• DATA BELOW:
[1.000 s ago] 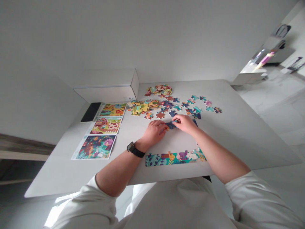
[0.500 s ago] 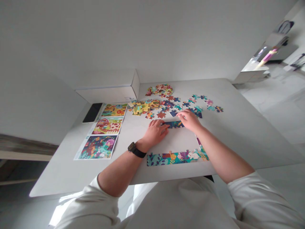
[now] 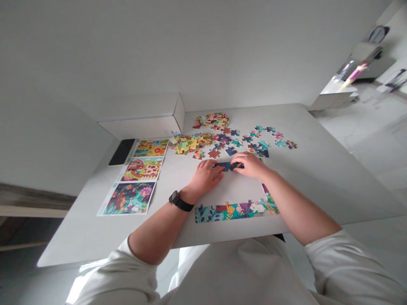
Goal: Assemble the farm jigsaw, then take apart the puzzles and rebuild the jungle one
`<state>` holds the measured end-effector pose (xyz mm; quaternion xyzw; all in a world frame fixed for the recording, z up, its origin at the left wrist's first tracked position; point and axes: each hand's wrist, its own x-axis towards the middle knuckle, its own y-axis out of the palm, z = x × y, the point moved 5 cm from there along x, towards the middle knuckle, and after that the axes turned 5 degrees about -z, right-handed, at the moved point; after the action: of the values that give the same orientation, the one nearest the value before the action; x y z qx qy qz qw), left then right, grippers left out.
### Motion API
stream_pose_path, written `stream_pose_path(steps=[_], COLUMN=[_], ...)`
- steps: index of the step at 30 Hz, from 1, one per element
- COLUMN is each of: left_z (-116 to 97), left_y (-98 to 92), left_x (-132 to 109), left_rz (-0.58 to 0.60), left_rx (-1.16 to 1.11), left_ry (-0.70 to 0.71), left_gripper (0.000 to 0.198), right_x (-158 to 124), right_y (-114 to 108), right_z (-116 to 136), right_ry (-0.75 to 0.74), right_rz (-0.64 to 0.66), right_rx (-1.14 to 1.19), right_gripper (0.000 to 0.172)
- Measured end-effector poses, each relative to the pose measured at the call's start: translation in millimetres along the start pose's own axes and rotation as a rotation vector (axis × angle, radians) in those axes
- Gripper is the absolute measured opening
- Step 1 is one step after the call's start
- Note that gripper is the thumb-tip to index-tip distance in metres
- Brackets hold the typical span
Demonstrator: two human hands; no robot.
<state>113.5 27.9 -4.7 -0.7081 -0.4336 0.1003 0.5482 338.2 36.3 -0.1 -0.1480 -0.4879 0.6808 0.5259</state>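
My left hand [image 3: 205,176] has its fingertips closed on a dark blue puzzle piece at the left end of a joined strip [image 3: 226,166]. Bent over the strip's right part, my right hand [image 3: 249,164] grips a puzzle piece there; its fingers cover part of the strip. Nearer to me lies a joined bottom row [image 3: 235,212] of puzzle pieces with plants and a white rabbit. A short side column [image 3: 266,190] rises from its right end, partly hidden by my right forearm.
Behind my hands lie loose pieces [image 3: 231,151] and two heaps, a yellowish pile [image 3: 187,145] and a reddish pile [image 3: 212,120]. Printed picture sheets [image 3: 129,198], a dark phone [image 3: 121,152] and a white box [image 3: 140,127] occupy the left of the white table [image 3: 318,178].
My right hand has moved slightly left and down, from beside a loose blue piece onto the strip. My left hand has stayed at the strip's left end.
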Motion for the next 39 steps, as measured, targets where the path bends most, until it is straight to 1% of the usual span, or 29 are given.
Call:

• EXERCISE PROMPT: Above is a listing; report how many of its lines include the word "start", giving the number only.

• RESULT FOR THIS TASK: 2